Fraudulent operators are exploiting the novelty of electronic media and their advertising capacities to reach a large number of consumers around the world.  Cooperative law implementation, combined with business and buyer schooling about the dangers of false conduct and how customers can best secure themselves is ending up being a powerful consumer protection methodology against extortion.

Governments, the private sector and customer agents should attempt to guarantee that business exercises conducted over global networks are basically steady with the successful execution of the United Nations Guidelines for Consumer Protection. 

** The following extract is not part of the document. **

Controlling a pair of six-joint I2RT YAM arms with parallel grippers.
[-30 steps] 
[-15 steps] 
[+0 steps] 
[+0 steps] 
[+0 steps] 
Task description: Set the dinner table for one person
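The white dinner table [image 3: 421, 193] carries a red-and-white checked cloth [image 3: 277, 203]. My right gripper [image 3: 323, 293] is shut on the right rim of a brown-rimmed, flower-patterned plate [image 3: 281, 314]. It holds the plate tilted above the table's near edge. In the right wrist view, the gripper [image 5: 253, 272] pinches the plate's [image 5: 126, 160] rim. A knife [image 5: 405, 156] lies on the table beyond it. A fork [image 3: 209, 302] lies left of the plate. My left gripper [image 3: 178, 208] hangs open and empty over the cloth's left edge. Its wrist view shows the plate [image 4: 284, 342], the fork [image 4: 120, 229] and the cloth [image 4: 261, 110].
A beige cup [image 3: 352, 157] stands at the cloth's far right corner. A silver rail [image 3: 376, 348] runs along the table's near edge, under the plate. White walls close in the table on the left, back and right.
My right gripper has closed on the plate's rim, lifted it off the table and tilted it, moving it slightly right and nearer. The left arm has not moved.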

Countless developing nations have embraced regulatory reforms pointed toward guaranteeing that the guidelines better serve public interests and build up competition in the marketplace.  Competition agencies are similarly influenced by the regulatory reforms and many have played and keep on performing significant role in consumer protection and regulatory reforms.

CONCLUSION

Globalization and the fast speed of technological advancement in administrations and buyer items make it hard to expect all the potential customer insurance issues and their answers. This requires constant observing of consumer protection policies by local authorities. Nonetheless, organizations likewise have a personal stake in assisting with establishing and advance a protected climate for customers. Self-administrative endeavors may offer probably the most encouraging roads for customer insurance. 

Businesses and consumer groups can cooperate to create and carry out voluntary self-regulatory codes that build up effective and enforceable buyer security instruments. This could go far towards building buyer certainty and trust. Both legislative and non-administrative associations can work with the advancement of wilful self-administrative purchaser assurance codes and drives by giving direction to the fundamental components of worldwide buyer security on the web. Additionally, Governments can help by implementing laws that help private-area endeavours to ensure customers through self-administrative codes.